1. Sangue Cultura Brodi Segnala come "Positive"

  1. Rimuovere il flacone cultura sangue segnalata dal cabinet monitoraggio incubazione continuo e posizionarlo in una cappa di sicurezza biologica. Nota: Le bottiglie possono contenere microrganismi pericolosi e precauzioni universali devono essere seguite. A causa del rischio di aerosol infettivi di campionamento, tutte le procedure di campionamento devono essere eseguite in una cappa a flusso laminare sicurezza biologica di classe II.

2. Gram Stain è preparato

  1. Preparare una colorazione di Gram dal segnalata brodo di coltura del sangue come da protocolli istituzionali locali. Nota: Quando microrganismi Gram-negativi sono identificati in microscopia brodo di coltura del sangue viene elaborata secondo il metodo seguente. Quando organismi Gram-positivi sono identificati, un metodo alternativo di targeting molecolare identificazione genetica e marcatori di resistenza viene applicata al brodo (non affrontato in questo articolo) 13.
e "> 3. Trasferimento Segnalato Sangue brodo di coltura per una separazione tubo Serum

  1. Mescolare delicatamente il flacone cultura sangue invertendo 2-3x.
  2. All'interno dell'armadio biosicurezza allegare una siringa da 10 ml per un dispositivo di trasferimento di sangue sicurezza.
  3. Fissare il dispositivo di trasferimento di sangue al flacone di coltura sangue e prelevare 5 ml di brodo nella siringa. Trasferire il BC brodo aspirato in un tubo separazione del siero.

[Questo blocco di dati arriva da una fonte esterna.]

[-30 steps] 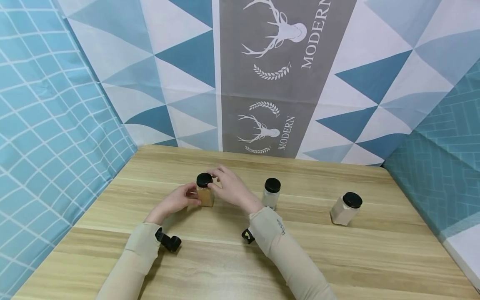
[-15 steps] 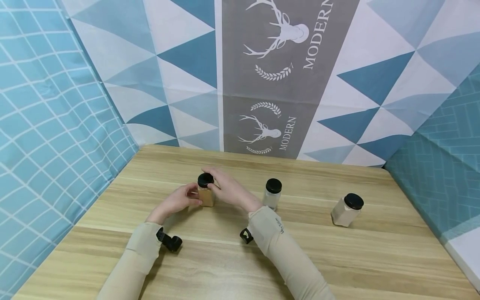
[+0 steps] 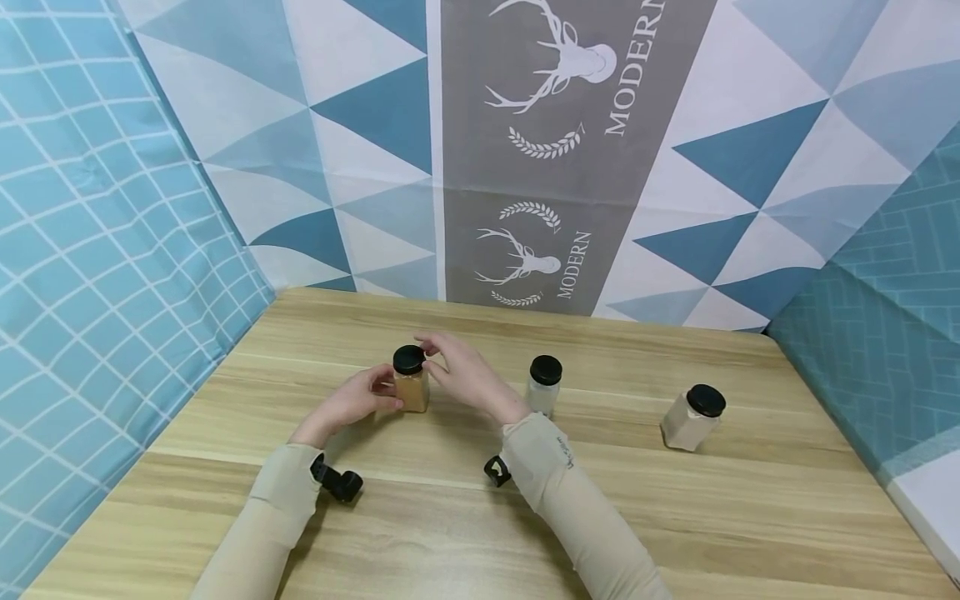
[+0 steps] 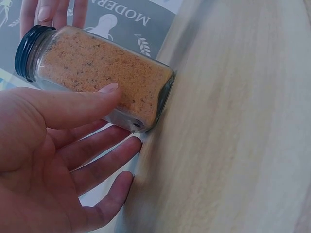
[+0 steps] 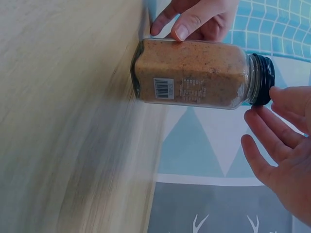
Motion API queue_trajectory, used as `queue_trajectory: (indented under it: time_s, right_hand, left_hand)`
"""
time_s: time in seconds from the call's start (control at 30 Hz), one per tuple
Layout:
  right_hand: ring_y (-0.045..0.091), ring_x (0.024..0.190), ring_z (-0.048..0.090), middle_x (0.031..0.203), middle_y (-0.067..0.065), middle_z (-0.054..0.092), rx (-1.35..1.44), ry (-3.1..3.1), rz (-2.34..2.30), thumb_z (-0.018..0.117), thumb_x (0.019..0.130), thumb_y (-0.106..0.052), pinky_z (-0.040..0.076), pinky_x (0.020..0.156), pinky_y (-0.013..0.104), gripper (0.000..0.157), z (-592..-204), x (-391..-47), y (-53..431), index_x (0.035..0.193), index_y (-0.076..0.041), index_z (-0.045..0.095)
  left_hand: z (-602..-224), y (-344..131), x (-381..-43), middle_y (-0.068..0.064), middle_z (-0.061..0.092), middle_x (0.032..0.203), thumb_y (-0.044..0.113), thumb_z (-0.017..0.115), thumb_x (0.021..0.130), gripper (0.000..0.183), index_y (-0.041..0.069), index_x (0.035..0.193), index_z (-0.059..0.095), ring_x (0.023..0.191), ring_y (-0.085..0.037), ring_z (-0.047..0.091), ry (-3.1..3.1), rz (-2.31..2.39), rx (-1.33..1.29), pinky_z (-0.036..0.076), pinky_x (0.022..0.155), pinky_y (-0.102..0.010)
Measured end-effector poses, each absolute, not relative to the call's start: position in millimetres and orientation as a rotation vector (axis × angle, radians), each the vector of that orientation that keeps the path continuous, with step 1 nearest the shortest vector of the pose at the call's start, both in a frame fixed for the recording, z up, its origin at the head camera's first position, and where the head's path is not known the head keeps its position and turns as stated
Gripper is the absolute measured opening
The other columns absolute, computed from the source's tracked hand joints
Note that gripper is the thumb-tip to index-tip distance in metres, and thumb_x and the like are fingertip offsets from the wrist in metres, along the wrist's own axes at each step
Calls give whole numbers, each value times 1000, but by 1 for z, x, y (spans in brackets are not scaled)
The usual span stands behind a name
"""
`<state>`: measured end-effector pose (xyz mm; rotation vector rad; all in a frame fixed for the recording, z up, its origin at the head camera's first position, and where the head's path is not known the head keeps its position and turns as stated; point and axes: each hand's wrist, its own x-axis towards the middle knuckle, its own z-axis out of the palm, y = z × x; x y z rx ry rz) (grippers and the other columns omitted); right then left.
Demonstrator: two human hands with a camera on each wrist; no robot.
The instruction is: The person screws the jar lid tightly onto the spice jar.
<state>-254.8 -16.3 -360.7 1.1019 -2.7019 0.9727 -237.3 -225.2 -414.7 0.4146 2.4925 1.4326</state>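
A square glass jar of orange-brown seasoning (image 3: 411, 392) stands upright on the table, its black screw lid (image 3: 408, 359) in place. My left hand (image 3: 360, 398) steadies the jar's body from the left. In the left wrist view its thumb (image 4: 82, 104) lies across the glass, with the other fingers behind. My right hand (image 3: 467, 372) is at the right side of the lid. In the right wrist view its fingertips (image 5: 279, 94) come right to the lid's edge, and the fingers are loosely spread rather than wrapped round it. A barcode label (image 5: 164, 88) shows on the glass.
A similar black-lidded jar with pale contents (image 3: 543, 387) stands right of the hands, partly behind the right forearm. Farther right is another jar with beige contents (image 3: 692, 418). Patterned cloth walls (image 3: 517, 167) border the wooden table (image 3: 420, 533) at the back and sides.
My right hand closes over the lid half a second ago, then draws back to its right edge with the fingers loosened. The left hand stays on the jar.
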Motion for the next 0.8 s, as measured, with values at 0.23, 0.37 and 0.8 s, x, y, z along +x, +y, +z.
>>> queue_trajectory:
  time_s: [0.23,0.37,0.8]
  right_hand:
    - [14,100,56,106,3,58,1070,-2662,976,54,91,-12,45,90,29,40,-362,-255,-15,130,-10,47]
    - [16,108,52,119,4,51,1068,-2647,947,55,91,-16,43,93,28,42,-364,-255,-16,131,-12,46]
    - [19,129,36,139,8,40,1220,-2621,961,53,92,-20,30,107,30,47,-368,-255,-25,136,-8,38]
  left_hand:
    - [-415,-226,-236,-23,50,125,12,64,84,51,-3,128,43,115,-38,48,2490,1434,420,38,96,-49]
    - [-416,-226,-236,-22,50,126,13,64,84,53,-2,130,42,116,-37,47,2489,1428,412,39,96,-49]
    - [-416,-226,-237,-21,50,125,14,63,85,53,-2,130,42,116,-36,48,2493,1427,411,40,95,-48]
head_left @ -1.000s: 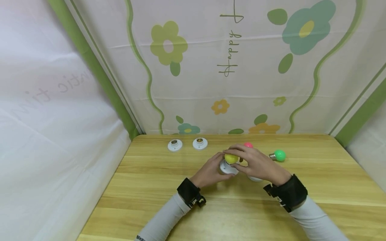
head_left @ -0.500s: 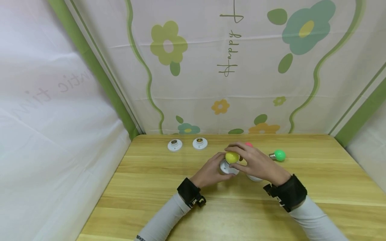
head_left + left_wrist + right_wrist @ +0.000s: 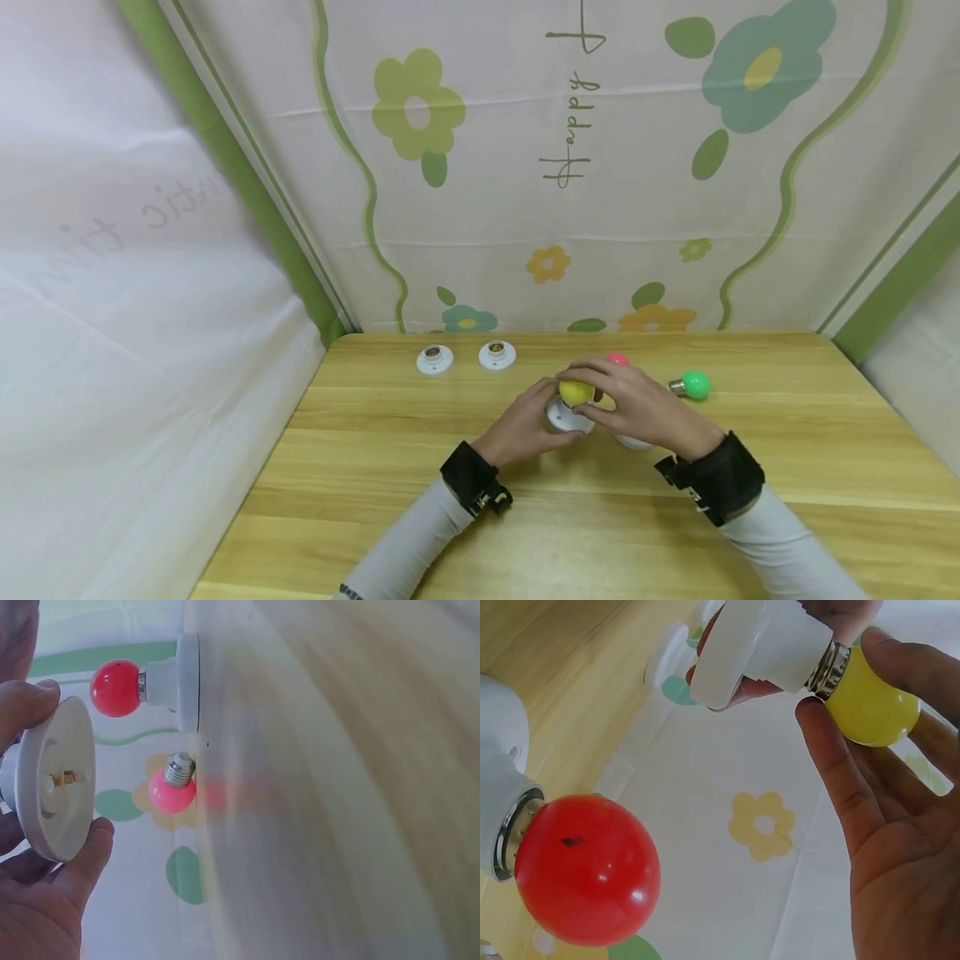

4. Concentrazione di Sangue brodo di coltura

  1. Centrifugare la provetta separazione del siero a 1.250 xg per 15 min che rimuove un grande volume di globuli rossi.
  2. Aspirare e scartare il surnatante con una pipetta di trasferimento sterile facendo attenzione a lasciare circa 1 ml di buffy coat immediatamente sopra l'interfaccia gel / liquido. Nota: Le bottiglie aerobici mostrano una netta separazione dei globuli rossi al fondo del tubo con l'interfaccia gel / liquido apparire un colore bianco opaco. Al contrario, quandoapplicata al brodo di coltura anaerobica litico sangue dell'interfaccia gel / liquido appare come un colore rosso intenso, grazie ai componenti di globuli rossi lisati rimanendo sospesi nel supernatante.

5. Ripetere centrifugazione Lavare Steps

  1. Mescolare delicatamente ultimi 1 ml di buffy coat fluido sopra l'interfaccia gel con una pipetta sterile e poi trasferire l'intero volume in una provetta da 1,5 ml microcentrifuga. Centrifugare la nuova provetta a 288 xg per 30 sec.
  2. Trasferire il surnatante con una usa e getta 1 ml pipetta di plastica in una nuova provetta da 1,5 ml e scartare il tubo con il pellet. Nota: è fondamentale in questa fase che si ha cura di evitare il trasferimento del pellet. Ciò è particolarmente importante per un campione da lavorare dalla bottiglia BC anaerobica come il surnatante rimane pigmentata e il pellet non è sempre chiaramente visibile.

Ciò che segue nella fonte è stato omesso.